«Москва
Дорогой Себастьян!
Ты знаешь, что в России существует легенда о грядущем «безымянном чудовище»? Я упоминаю о ней не из-за скрытого политического смысла (кстати, истерия по поводу антихриста весьма любопытна, не так ли?), а потому, что это напомнило мне мой детский ужас перед Чудовищем. После прибытия в Россию я много думал о Чудовище, пытаясь понять его истинный смысл.
Здесь кроется нечто большее, чем простой страх перед роялем. Доктор в Лондоне на многое открыл мне глаза. Я начал подозревать, что всю жизнь был трусом. Думаю, ты знал это, Себастьян. Разумеется, ты не говорил мне об этом прямо, опасаясь меня оскорбить, но как-то прозрачно на это намекнул. Я всегда бежал от всего…
Надеюсь, теперь с этим покончено. Я думаю о Чудовище как о некоем символе, а не обычном предмете мебели из дерева и проволоки. Разве не утверждают математики, что будущее существует одновременно с прошлым – что мы путешествуем во времени так же, как в пространстве?
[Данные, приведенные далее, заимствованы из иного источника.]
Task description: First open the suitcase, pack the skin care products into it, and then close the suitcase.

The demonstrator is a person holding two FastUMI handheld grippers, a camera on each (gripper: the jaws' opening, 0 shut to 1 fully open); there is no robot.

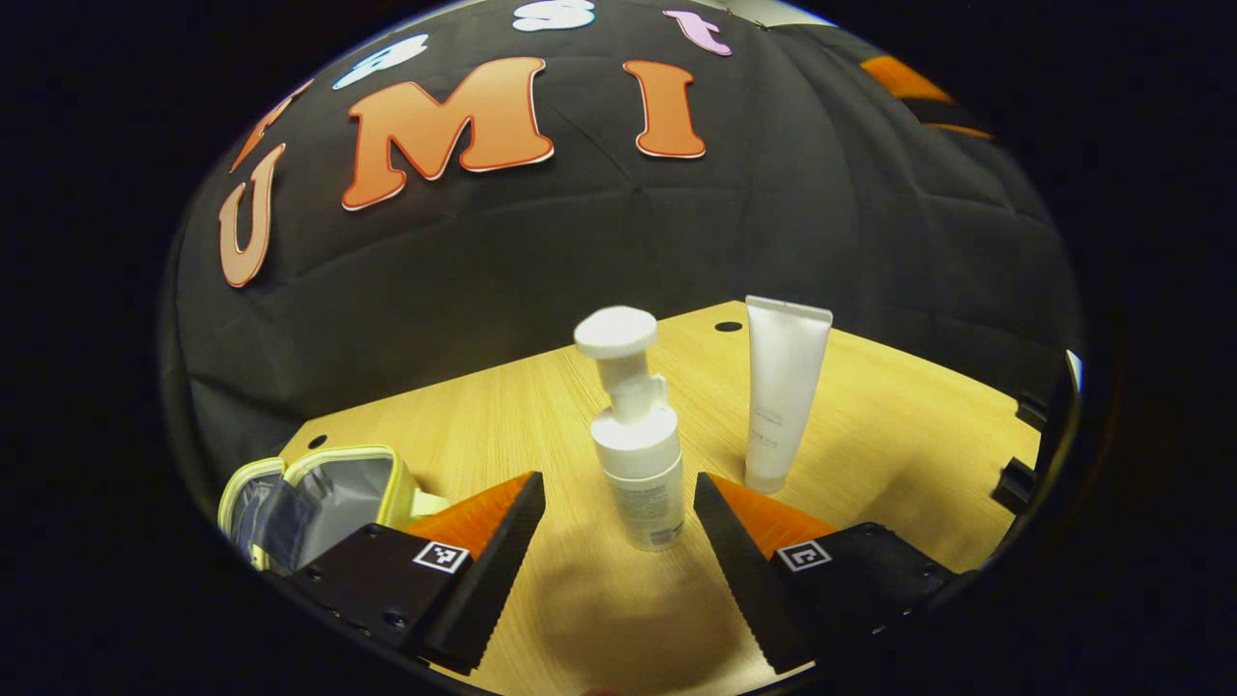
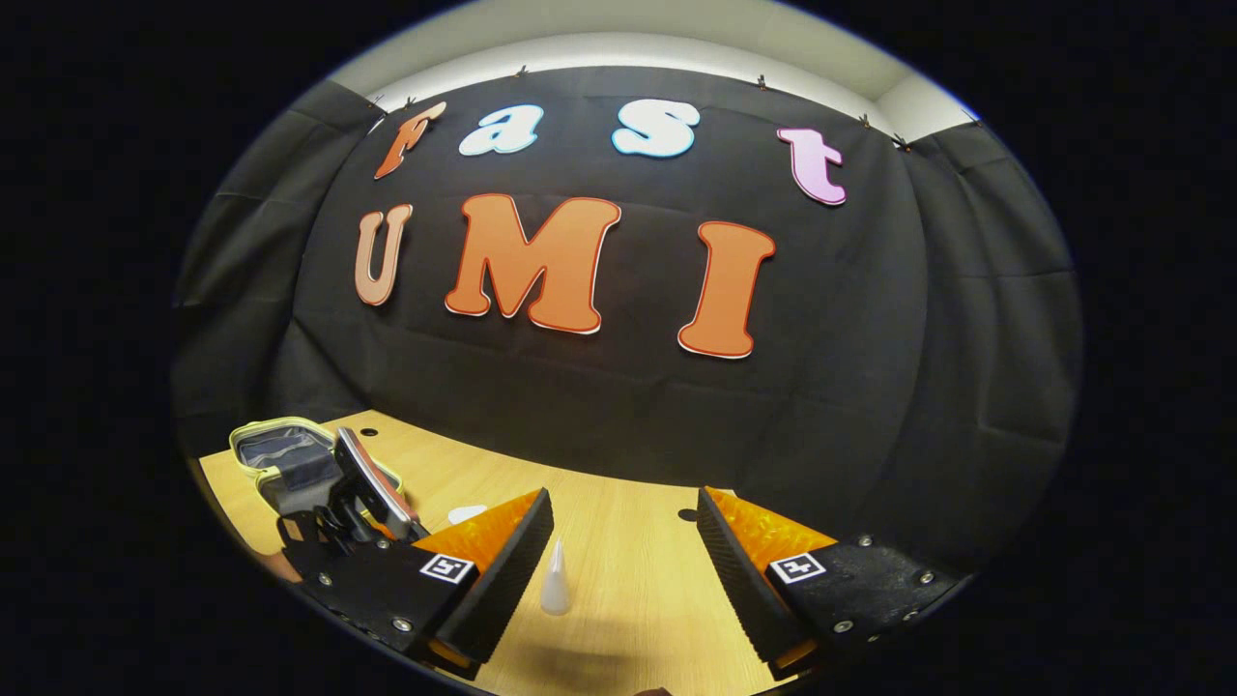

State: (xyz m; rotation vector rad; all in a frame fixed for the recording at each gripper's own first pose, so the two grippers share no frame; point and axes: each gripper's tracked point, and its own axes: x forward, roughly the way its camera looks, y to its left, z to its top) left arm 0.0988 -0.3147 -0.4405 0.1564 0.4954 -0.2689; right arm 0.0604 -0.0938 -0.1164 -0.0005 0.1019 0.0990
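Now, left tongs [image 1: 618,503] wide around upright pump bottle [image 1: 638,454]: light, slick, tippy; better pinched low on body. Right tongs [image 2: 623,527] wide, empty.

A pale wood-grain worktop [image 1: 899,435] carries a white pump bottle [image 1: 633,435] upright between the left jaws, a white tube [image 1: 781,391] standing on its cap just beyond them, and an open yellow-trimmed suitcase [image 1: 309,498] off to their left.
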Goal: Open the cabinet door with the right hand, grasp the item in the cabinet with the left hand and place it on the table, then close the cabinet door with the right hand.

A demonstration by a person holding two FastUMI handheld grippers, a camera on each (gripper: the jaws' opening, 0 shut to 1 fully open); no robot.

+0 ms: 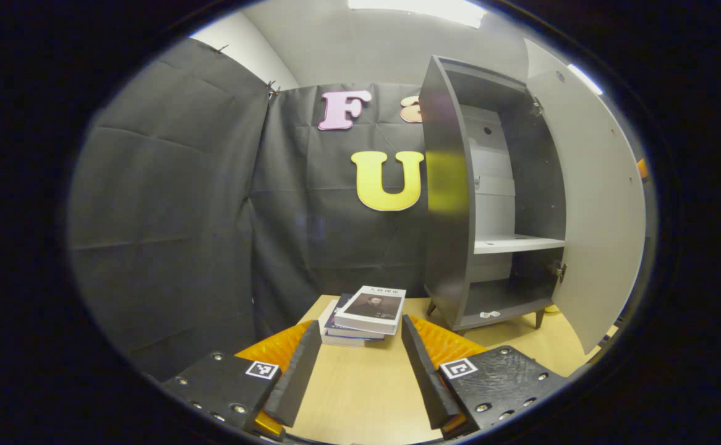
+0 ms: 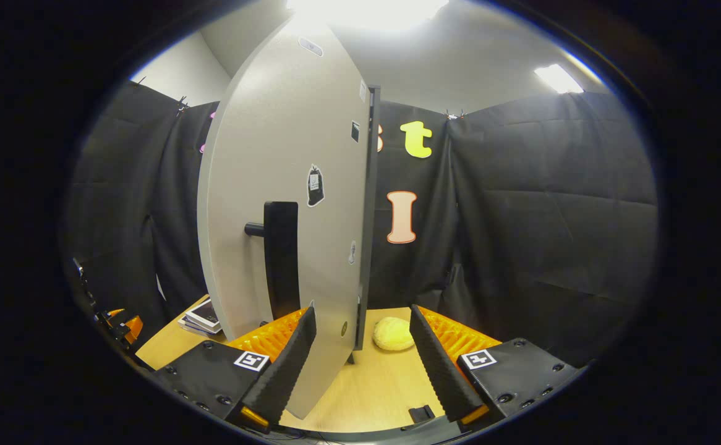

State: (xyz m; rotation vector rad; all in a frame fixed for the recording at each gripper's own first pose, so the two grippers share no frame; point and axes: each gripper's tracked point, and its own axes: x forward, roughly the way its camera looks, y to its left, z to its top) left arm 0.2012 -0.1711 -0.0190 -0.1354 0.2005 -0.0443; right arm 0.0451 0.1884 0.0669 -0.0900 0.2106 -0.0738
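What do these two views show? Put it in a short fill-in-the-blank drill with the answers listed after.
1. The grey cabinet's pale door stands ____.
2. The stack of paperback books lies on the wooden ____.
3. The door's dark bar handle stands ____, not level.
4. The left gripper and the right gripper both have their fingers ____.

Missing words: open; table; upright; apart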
Разве не говорят, что воспоминания всего лишь привычка ума – что мы можем вспоминать о будущем так же, как о прошлом, если только научимся это делать? Звучит нелепо, но я уверен, что некий рациональный смысл в такой теории имеется.
И я верю, что какая-то часть каждого из нас отлично осведомлена о будущем.
Это объясняет, почему мы от многого отшатываемся. Бремя нашей судьбы слишком тяжело, и мы спасаемся от его тени… Я старался убежать от музыки, а она настигла меня на том концерте – так же, как религия настигает людей на собрании Армии спасения.
Является это делом рук дьявола или Бога? Если Бога, то речь идет о ревнивом Боге Ветхого Завета. Все, за что я пытался уцепиться, у меня отняли. Эбботс-Пуиссантс, Нелл…
А что, черт возьми, осталось? Ничего! Даже этой проклятой музыки. У меня больше нет желания ее сочинять. Я ничего не слышу, ничего не чувствую… Вернется ли это когда-нибудь? Джейн уверена, что да. Кстати, она передает тебе привет.
Твой Вернон».
«Москва
Ты, как всегда, все понимаешь, Себастьян. Не жалуешься, что я не пишу тебе про самовары, здешнюю политическую ситуацию и вообще жизнь в России. В стране, естественно, сплошная неразбериха. А чего еще можно было ожидать? Но это чертовски интересно…
Привет от Джейн.
Вернон».
«Москва
Дорогой Себастьян!
Джейн была права, что привезла меня сюда. Во-первых, я не рискую здесь столкнуться с кем-нибудь из знакомых, который станет радостно возвещать о моем воскрешении из мертвых. Во-вторых, по-моему, это самое интересное место в мире. – Своего рода лаборатория, где каждый производит самые рискованные эксперименты. Весь мир интересуется Россией исключительно с политической точки зрения. Экономика, голод, мораль, отсутствие свободы, больные и беспризорные дети и т. д.
И представь себе, из этого скопища пороков, грязи и анархии иногда рождаются чудесные вещи. В современном российском искусстве немало детского лепета, однако сквозь него пробиваются удивительные ростки – словно сверкающая плоть под нищенскими лохмотьями…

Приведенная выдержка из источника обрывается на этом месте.